* _Task_
Set down all of the data that follows, keeping every character.

** Data segment follows **

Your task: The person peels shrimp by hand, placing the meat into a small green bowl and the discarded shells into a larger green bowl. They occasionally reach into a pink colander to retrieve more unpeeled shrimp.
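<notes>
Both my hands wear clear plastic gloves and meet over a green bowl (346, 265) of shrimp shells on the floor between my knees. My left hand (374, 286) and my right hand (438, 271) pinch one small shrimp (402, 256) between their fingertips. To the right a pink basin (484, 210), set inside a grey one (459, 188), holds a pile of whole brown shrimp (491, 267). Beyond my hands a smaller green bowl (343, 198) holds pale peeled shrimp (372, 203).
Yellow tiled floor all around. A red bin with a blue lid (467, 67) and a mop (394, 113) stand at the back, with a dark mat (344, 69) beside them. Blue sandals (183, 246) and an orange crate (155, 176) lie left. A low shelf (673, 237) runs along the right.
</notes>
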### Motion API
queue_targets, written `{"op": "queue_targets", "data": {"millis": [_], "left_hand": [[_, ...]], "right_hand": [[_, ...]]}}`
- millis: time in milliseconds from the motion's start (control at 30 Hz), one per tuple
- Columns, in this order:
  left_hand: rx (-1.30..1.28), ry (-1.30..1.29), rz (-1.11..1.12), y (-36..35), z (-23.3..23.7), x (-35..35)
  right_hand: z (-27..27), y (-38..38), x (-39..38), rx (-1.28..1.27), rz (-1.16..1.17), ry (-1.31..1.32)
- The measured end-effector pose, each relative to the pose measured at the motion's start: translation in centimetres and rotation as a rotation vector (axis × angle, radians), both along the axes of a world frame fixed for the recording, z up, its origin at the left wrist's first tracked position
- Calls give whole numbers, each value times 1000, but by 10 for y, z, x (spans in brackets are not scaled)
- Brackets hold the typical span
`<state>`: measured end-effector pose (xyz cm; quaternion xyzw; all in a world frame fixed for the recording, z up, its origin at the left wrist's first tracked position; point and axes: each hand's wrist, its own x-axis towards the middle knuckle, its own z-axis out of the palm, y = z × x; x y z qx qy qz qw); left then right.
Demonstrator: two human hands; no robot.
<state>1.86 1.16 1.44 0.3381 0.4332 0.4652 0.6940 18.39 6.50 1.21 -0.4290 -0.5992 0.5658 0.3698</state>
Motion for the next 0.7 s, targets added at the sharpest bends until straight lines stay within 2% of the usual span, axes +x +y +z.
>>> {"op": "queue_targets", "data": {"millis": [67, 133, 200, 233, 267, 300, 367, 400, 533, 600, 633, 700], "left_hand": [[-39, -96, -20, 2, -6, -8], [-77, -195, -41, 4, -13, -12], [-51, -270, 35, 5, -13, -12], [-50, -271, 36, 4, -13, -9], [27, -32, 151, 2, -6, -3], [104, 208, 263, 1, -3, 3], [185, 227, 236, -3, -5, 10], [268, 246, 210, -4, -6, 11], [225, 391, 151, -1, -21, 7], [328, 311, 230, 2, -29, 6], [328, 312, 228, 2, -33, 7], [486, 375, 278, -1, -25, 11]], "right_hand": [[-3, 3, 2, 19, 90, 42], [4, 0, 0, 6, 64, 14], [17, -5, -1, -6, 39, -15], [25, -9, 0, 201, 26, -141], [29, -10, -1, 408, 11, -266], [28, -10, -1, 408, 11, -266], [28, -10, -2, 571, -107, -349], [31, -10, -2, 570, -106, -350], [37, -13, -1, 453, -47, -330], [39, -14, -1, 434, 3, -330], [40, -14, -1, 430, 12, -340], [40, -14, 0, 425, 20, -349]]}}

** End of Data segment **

* _Solution for this problem_
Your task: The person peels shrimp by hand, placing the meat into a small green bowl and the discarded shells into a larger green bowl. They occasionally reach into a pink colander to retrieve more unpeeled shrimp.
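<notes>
Both my hands wear clear plastic gloves and meet over a green bowl (346, 265) of shrimp shells on the floor between my knees. My left hand (374, 286) and my right hand (438, 271) pinch one small shrimp (402, 256) between their fingertips. To the right a pink basin (484, 210), set inside a grey one (459, 188), holds a pile of whole brown shrimp (491, 267). Beyond my hands a smaller green bowl (343, 198) holds pale peeled shrimp (372, 203).
Yellow tiled floor all around. A red bin with a blue lid (467, 67) and a mop (394, 113) stand at the back, with a dark mat (344, 69) beside them. Blue sandals (183, 246) and an orange crate (155, 176) lie left. A low shelf (673, 237) runs along the right.
</notes>
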### Motion API
queue_targets, written `{"op": "queue_targets", "data": {"millis": [_], "left_hand": [[_, ...]], "right_hand": [[_, ...]]}}`
- millis: time in milliseconds from the motion's start (control at 30 Hz), one per tuple
- Columns, in this order:
  left_hand: rx (-1.30..1.28), ry (-1.30..1.29), rz (-1.11..1.12), y (-36..35), z (-23.3..23.7), x (-35..35)
  right_hand: z (-27..27), y (-38..38), x (-39..38), rx (-1.28..1.27), rz (-1.16..1.17), ry (-1.31..1.32)
- The measured end-effector pose, each relative to the pose measured at the motion's start: translation in centimetres and rotation as a rotation vector (axis × angle, radians), both along the axes of a world frame fixed for the recording, z up, its origin at the left wrist's first tracked position
- Calls give whole numbers, each value times 1000, but by 10 for y, z, x (spans in brackets are not scaled)
- Brackets hold the typical span
`<state>`: measured end-effector pose (xyz cm; quaternion xyzw; all in a world frame fixed for the recording, z up, its origin at the left wrist's first tracked position; point and axes: each hand's wrist, its own x-axis towards the middle knuckle, its own z-axis out of the palm, y = z × x; x y z qx qy qz qw); left then right.
Demonstrator: two human hands; no robot.
<state>1.86 1.16 1.44 0.3381 0.4332 0.4652 0.6940 18.39 6.50 1.21 -0.4290 -0.5992 0.5658 0.3698</state>
Motion for the next 0.7 s, targets added at the sharpest bends until straight lines stay within 2% of the usual span, axes +x +y +z.
>>> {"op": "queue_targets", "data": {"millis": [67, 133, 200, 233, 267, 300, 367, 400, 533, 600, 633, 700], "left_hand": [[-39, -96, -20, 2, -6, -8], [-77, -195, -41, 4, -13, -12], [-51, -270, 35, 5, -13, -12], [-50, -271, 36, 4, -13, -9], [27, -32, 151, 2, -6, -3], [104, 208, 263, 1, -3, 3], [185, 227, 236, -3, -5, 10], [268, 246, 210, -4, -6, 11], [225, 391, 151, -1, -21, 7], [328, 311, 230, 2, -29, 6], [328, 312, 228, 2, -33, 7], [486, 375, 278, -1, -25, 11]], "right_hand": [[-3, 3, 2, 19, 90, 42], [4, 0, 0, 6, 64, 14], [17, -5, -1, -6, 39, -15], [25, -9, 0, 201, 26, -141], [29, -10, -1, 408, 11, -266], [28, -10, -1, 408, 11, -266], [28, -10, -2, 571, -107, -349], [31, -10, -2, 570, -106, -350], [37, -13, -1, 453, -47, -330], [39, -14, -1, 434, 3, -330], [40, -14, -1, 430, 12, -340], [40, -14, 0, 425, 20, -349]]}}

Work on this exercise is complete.